Mr. Kumar said he was contemplating checking with a lawyer to see if there might be a city law that somehow prohibits a business from selling pizza at outlandishly cheap prices.
But as is so often the case in battles like these, the other side told a slightly different story.
At the St. Marks Place office of 2 Bros., its owners, the Halali brothers Eli, 29, and Oren, 27, identified the true aggressor as Bombay/6 Ave. Pizza.
Here’s how they described it:
On Thursday evening a week ago, Bombay/6 Ave. — unprovoked, and without warning — cut its pizza price to 79 cents. The next morning, 2 Bros. retaliated by moving to 75 cents (its owners felt it was easier to make change from a dollar than at 79 cents). Bombay/6 Ave. matched the 75 cents, and that’s where everything sits.
“We don’t sell pizza at 75 cents,” Eli Halali said. “But if they think they’re going to sit next to us and sell at 75 cents, they’ve got another think coming.”
Could they prove it? At this point, it was just one pizza seller’s word versus another’s.
But 2 Bros. has a security camera. Winding back to the night in question, the night of the sudden 21-cent price drop, a manager found frames that showed the front of the two stores. And there it was: Bombay/6 Ave. Pizza’s 79-cent sign when 2 Bros. was at $1. Mr. Patel and Mr. Kumar had made the first move.
When they were apprised of this information, they said they did not realize there had been interest in talking about 79-cent pizza.
Why, then, did they lower their price first?
“He was taking away our customers,” Mr. Kumar said. “How were we going to pay our rent?”
For his part, Eli Halali made it clear that 75 cents was a temporary price point. He said he could not make money at that level and eventually would return to $1. He said that if Bombay/6 Ave. Pizza went back to $1, he would as well.
If it didn’t, he said, it better watch out.
His father, Joshua Halali, who acts as a consultant to 2 Bros., said, “I suggested to my children to go to 50 cents.”
Oren Halali said, “We might go to free pizza soon.”
Eli said: “We have enough power to wait them out. They’re not going to make a fool of us.”
The brothers said they are also contemplating adding fried chicken to the Avenue of the Americas store to intensify the pressure on Bombay/6 Ave. Pizza.
Meanwhile, Mr. Patel remains intransigent. “We’re never going back to $1,” he said. “We’re going lower.”
“We may go to 50 cents,” Mr. Kumar said. Of his next-door rival, he said: “I want to hit him. I want to beat him.”

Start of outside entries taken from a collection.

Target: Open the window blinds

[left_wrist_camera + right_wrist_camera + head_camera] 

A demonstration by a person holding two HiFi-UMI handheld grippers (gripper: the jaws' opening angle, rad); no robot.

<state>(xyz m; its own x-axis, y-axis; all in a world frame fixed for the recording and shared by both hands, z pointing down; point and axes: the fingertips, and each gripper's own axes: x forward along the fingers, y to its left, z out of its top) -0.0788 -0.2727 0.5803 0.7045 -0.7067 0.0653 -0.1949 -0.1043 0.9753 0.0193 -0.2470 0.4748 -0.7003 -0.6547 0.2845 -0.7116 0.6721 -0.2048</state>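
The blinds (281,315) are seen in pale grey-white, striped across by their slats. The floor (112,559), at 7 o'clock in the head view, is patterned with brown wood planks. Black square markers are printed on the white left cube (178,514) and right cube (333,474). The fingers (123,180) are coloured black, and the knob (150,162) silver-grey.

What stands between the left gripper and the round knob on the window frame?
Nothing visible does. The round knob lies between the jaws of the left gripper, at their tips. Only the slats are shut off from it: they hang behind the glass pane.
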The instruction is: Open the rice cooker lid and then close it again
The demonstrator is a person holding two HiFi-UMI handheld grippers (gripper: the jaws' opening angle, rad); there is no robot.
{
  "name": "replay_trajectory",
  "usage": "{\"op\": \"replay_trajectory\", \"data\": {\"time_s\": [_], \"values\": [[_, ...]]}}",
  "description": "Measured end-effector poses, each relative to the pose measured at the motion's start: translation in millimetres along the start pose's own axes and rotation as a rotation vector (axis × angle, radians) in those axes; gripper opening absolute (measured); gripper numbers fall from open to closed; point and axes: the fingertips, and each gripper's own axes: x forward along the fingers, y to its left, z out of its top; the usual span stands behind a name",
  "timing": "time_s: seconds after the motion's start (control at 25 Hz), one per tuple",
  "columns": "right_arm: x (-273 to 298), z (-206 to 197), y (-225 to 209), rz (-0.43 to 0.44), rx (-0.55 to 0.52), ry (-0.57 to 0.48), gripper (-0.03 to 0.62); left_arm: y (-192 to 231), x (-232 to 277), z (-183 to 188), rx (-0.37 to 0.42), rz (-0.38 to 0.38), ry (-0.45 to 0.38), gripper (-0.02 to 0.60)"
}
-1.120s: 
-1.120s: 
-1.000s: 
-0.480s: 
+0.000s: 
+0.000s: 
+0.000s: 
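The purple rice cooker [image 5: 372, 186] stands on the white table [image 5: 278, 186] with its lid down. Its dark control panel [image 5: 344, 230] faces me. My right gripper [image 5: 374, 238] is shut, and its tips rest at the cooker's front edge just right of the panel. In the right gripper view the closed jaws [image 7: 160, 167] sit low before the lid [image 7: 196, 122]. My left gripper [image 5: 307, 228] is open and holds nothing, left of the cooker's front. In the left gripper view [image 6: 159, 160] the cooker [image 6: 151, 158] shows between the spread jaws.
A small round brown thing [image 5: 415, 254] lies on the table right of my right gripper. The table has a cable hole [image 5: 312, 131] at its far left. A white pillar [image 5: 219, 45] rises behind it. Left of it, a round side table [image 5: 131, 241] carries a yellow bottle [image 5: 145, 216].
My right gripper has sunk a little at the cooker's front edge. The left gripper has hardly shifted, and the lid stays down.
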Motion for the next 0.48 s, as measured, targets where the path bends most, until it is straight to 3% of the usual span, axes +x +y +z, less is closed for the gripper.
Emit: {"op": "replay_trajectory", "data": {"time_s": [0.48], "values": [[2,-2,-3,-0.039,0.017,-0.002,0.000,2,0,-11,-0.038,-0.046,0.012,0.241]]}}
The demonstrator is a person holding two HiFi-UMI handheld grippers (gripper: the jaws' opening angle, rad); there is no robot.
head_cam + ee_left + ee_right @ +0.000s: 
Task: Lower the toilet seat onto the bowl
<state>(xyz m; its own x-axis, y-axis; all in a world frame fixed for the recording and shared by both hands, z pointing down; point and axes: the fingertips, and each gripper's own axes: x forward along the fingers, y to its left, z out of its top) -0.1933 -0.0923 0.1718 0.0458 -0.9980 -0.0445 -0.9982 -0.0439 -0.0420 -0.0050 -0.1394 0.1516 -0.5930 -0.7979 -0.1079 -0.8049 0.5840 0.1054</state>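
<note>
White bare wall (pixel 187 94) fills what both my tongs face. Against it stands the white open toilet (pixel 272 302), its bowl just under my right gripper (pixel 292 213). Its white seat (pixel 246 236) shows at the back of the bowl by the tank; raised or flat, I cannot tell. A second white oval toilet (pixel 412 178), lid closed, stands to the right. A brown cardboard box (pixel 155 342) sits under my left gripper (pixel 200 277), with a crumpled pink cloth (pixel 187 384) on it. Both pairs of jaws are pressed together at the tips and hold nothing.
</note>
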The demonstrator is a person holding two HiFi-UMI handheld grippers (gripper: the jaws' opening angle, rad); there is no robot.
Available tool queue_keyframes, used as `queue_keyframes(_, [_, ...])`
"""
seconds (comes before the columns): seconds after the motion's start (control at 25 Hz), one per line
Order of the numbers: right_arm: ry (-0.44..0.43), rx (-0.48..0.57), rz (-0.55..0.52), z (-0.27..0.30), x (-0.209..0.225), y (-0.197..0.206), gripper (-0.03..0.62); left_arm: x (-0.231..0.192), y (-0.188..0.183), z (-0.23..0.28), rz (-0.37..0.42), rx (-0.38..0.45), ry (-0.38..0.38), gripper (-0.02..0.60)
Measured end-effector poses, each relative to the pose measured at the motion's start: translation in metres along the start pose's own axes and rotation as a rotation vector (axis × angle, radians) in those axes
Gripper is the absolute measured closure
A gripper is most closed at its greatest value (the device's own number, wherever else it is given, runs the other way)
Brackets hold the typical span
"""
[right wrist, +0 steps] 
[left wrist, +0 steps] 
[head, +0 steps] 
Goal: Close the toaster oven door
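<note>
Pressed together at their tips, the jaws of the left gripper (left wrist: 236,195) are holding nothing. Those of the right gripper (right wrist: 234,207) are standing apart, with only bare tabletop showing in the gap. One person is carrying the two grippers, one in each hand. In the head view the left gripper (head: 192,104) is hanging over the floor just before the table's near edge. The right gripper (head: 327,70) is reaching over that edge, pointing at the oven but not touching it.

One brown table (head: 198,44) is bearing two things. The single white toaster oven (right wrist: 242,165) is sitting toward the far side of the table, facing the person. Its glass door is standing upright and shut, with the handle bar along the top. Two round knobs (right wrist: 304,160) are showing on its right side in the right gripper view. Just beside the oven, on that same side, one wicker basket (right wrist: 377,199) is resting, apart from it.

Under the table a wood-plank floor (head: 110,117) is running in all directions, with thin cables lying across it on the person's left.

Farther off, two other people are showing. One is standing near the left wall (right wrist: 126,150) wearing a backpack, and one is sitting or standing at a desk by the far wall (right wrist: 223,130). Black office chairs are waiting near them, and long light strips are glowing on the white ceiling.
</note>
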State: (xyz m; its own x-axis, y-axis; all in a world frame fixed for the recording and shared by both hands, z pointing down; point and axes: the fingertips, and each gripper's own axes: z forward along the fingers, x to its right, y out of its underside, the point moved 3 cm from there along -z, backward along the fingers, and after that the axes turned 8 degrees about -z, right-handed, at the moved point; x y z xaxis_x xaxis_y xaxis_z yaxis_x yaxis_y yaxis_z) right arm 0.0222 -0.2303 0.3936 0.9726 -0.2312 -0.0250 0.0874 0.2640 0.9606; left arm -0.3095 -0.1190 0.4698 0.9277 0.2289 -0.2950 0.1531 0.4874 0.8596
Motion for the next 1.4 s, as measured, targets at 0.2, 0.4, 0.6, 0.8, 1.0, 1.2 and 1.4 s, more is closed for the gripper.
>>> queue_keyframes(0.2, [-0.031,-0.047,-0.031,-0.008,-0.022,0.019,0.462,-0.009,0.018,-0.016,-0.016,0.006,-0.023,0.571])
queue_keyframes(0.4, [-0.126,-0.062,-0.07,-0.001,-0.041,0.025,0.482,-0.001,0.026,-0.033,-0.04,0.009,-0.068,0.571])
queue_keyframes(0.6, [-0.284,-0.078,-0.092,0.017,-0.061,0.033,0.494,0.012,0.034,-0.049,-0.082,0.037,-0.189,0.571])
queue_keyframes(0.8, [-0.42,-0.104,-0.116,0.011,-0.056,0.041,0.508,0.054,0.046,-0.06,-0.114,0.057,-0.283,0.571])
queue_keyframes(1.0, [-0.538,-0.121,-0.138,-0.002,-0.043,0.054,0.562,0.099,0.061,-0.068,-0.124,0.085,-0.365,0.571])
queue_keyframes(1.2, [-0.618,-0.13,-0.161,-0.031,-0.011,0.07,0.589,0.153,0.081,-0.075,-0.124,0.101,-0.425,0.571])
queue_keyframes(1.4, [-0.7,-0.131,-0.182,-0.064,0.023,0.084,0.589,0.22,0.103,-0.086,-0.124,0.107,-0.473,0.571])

They had added the name, Pizza King, to the sidewalk sign out front, hoping a regal nickname might do some good.
Related prices at both establishments have also tumbled. The special of two slices and a drink dropped to $2.25 from $2.75. An entire pie fell to $6 from $8 (actually to $5.99 at Bombay/6 Ave. Pizza).
A haircut at the barber located between them is $12. Better that you eat.
As for Joey Pepperoni’s, Met Zade, one of the owners, said: “I can tell you we’re absolutely not dropping our price. For $1 a slice, you can still make a profit. For $1, an owner can still sit down and eat. At 75 cents, you’d be a mouse on a wheel.”
While the pizza parlors insult one another, the eating public couldn’t be happier.
At 6 Ave. Pizza, Mike Dooley, 60, a maintenance worker, said while polishing off a slice: “I think it’s beautiful. We need 75-cent hamburgers next.”
At 2 Bros., John Combs, 46, a carpenter, said, with a mouthful of pizza: “It’s awesome. I’m from Jersey, but any time I’m in the city I’ll be back. It’s awesome.”